Column 320 contains universally unique identifiers (UUIDs) of the encoded property keys 220. The property keys (names) are stored in a separate index structure 305 that contains the property keys and the corresponding property UUIDs. Property index structure 305 includes the property UUIDs 320, language 355, and value 360 attributes. Language 355 specifies the language of the property. The property key is language-dependent. Value 360 specifies the property name (key) in the specified language that corresponds to the given property UUID. For example, “Ox123” is a property UUID for property key “color” specified in English and also is a property UUID for property key “Farbe” specified in German. Thus, if a user searches an object by properties in different languages, the same object will be returned by the search engine.

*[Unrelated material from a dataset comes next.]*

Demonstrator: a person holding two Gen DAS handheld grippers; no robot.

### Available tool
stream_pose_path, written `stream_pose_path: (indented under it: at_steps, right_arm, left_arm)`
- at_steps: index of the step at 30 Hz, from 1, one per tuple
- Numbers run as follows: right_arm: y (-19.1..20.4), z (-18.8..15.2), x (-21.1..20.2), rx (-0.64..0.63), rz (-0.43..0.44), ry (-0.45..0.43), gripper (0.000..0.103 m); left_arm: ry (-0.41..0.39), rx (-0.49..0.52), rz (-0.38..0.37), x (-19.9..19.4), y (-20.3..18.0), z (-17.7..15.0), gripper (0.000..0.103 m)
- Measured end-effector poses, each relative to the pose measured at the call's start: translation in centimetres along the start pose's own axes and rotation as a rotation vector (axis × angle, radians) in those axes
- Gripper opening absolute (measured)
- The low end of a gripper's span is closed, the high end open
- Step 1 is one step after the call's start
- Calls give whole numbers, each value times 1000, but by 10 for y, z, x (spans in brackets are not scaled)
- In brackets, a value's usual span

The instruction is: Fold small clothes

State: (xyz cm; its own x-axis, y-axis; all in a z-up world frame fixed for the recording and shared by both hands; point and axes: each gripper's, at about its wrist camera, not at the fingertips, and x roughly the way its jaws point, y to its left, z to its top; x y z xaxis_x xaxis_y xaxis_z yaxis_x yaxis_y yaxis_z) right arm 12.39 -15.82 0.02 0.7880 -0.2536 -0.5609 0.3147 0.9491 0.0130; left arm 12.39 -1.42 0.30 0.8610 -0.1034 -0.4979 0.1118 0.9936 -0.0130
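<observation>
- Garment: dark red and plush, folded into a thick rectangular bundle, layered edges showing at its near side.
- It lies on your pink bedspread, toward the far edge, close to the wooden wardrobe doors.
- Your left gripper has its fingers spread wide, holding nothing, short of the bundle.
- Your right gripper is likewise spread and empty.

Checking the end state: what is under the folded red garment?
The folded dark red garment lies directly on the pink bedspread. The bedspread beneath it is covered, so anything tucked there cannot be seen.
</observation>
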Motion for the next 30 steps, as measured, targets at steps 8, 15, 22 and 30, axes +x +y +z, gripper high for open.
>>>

Column 330 contains UUIDs of the encoded property values 230. Similarly, the property values are stored in a separate index structure 310 that contains the property values with the value UUIDs that correspond to the encoded property key UUIDs of index 305. Value index structure 310 includes the value UUIDs 330, language 355, and property value 365 attributes. Language 355 specifies the language of the property value. The property value is language-dependent. Property value 365 specifies the property value in the specified language that corresponds to the given value UUID. For example, “OxAFK123” is a value UUID for property value “red” specified in English and also is a value UUID for property value “rot” specified in German. Both values correspond to property key UUID “Ox123” 320. The property key index 305 and the property value index 310 are linked to the classification index 300 and may also be linked to each other, so that the stored data can be retrieved upon a request to index 300 via a search engine.
Index structure 300 also contains validity period information for each property value. A “valid_from” 240 attribute and a “valid_to” 250 attribute define the validity period (e.g., validity dates) for the property valuation. Further, for each numerical property value, a valuation range is specified. The valuation range consists of value_low 340 specifying a lower valuation limit, value_high 350 specifying a maximum high valuation limit, and a boundary_type_code 370. The boundary_type_code 370 specifies the boundary types of an interval. For example, an interval from 3 to 7 may include the following boundary types: [3;7]—including 3 and 7; (3;7] —including 7, but excluding 3; or 3 can be exactly 3, less than 3 (“<3”), or less and equal to 3 (“=<3”). In an embodiment, the boundary types may be mapped to numerical representations. For example, “=” to 1; “[ )” to 2; “[ ]” to 3, e.g., [X;Y]; “( )” to 4; “( ]” to 5; “<” to 6; “<=” to 7; “>” to 8; and “>=” to 9. Some non-numeric property values may also have a valuation range, if they have code lists with a scale, where an interval can be defined. For example, colors may be defined in a separate predefined table with codes: FFFFF0—ivory, FFFF00—yellow; then, a validity range can be defined with these codes: FFFFF0-FFFF00, the range will include those colors mapped to the codes range according to the predefined table.
In an embodiment, all attributes of the classification index 300 (e.g., validity range, valuation range, property UUID, and so on) are stored in an index separate from the main classification index 300. During generation of index 300, the needed attributes are selected from the list.
At block 405, a search query is identified as received at a search engine. The search query includes one or more search parameters, where the parameters represent at least a property name or a property value, describing an object. The object with its properties and property values is described in a classification system. The classification system is linked to the search engine. The search engine uses an index based on the classification system to search in the classification data of the objects. A user may search for the object using one or more of its properties and property values as if they were regular index attributes. In an embodiment, a user can search the classification data via a simple search.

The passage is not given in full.